▶ _Exercise instructions_
In the material below, list every line carrying the string "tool".

▶ _Collected material_

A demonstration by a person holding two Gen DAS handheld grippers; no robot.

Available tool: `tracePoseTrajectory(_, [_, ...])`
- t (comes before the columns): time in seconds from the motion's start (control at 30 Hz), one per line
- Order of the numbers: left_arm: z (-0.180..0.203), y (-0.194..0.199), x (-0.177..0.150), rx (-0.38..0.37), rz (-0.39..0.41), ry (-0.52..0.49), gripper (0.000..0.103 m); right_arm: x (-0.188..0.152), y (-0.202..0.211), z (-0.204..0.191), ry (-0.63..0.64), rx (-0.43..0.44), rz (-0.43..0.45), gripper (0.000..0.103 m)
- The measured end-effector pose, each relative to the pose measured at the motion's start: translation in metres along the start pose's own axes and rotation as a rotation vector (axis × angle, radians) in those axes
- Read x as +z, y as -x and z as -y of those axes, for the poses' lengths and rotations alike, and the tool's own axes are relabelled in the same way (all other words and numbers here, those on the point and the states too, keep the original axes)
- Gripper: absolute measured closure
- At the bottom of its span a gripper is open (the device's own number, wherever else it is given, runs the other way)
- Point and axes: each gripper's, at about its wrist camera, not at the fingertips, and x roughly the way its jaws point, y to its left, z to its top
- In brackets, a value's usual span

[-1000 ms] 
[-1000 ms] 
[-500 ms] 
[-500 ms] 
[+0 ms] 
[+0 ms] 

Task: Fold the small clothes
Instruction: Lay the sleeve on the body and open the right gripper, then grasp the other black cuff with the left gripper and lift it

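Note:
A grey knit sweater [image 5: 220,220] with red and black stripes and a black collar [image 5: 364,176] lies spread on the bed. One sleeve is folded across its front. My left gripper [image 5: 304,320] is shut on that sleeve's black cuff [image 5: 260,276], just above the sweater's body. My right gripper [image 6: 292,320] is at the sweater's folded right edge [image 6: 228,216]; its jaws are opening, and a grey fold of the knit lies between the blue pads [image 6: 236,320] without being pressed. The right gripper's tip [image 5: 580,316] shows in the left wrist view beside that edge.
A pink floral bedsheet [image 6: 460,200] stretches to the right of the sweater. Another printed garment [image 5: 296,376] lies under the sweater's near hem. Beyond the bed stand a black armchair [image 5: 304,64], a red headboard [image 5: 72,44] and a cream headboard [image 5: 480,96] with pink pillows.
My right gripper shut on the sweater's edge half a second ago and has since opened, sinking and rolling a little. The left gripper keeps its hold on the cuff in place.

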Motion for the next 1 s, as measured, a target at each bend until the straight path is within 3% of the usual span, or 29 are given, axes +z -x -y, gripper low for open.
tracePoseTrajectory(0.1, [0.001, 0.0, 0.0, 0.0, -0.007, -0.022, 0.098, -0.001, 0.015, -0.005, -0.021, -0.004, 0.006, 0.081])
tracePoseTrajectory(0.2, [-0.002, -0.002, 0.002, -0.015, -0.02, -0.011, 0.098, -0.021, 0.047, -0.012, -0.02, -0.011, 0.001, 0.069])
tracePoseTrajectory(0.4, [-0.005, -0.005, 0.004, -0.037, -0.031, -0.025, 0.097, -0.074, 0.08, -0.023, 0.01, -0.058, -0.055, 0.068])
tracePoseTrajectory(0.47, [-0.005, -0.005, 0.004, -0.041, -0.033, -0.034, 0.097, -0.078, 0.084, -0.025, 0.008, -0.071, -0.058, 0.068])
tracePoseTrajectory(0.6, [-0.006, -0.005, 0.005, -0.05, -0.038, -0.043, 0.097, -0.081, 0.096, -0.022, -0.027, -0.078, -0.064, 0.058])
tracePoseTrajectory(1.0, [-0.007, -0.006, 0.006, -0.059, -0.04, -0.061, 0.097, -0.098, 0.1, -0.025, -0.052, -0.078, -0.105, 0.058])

▶ _Solution to this exercise_
Available tool: `tracePoseTrajectory(_, [_, ...])`
- Read x as +z, y as -x and z as -y of those axes, for the poses' lengths and rotations alike, and the tool's own axes are relabelled in the same way (all other words and numbers here, those on the point and the states too, keep the original axes)

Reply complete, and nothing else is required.